[python] Support reading bitmap global index#8289
Conversation
3bc23c7 to
e6174aa
Compare
leaves12138
left a comment
There was a problem hiding this comment.
Thanks for adding Python-side bitmap global index reading. I found one storage-format compatibility gap that should be fixed before merge.

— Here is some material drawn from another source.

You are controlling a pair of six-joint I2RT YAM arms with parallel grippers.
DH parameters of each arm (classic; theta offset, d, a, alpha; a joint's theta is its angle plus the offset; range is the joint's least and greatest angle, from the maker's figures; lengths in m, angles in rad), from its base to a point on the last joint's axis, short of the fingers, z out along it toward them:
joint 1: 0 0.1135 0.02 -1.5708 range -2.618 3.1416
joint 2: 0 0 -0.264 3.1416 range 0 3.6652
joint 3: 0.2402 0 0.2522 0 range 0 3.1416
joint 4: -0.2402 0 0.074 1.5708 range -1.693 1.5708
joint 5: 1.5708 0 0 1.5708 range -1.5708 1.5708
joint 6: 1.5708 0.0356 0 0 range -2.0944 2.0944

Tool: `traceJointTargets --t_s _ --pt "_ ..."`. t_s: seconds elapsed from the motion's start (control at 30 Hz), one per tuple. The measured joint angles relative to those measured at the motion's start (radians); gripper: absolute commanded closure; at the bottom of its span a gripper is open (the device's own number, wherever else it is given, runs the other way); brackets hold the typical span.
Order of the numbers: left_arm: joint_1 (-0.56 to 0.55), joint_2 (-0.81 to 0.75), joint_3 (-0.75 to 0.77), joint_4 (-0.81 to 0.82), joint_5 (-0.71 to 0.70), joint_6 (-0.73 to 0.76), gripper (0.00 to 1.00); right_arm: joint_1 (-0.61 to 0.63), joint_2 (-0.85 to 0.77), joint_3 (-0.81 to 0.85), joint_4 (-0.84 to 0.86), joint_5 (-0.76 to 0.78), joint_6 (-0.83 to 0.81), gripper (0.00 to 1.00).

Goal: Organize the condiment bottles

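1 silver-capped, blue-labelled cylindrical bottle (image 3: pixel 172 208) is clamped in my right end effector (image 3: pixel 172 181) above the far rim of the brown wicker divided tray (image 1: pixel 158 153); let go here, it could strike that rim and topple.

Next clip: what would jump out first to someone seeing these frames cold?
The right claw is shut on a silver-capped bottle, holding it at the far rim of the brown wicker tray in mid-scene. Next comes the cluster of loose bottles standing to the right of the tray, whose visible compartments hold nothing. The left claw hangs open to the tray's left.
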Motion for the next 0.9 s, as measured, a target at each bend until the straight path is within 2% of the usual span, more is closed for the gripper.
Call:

BitmapIndexReader._read_compressible_block currently handles only NONE and ZSTD block trailers. However, the Java bitmap writer uses the shared BlockCompressionFactory: bitmap-index.compression can produce valid bitmap index files with none, zstd, lz4, or lzo dictionary/index blocks, and those are persisted with compression ids 0/1/2/3 in the trailer. A Java-written bitmap index with bitmap-index.compression=lz4 or lzo will therefore be a valid file, but the Python reader will fail with Compression type 2/3 not supported while loading the dictionary block index or a dictionary block.
Please either add LZ4/LZO decoding for the same compressible-block format (and cover non-default compression in the mixed Java/Python tests), or otherwise make the Java/Python-compatible bitmap format/config explicitly reject unsupported compression before such files can be produced/used silently.
e6174aa to
5f7e5bd
Compare
5f7e5bd to
e33908f
Compare
leaves12138
left a comment
There was a problem hiding this comment.
Thanks for the update. The previous storage-format compatibility concern is addressed: the Python reader now uses the shared Java block-trailer format and supports LZ4/LZO in addition to NONE/ZSTD, and both BTree and bitmap readers go through the shared decompression path.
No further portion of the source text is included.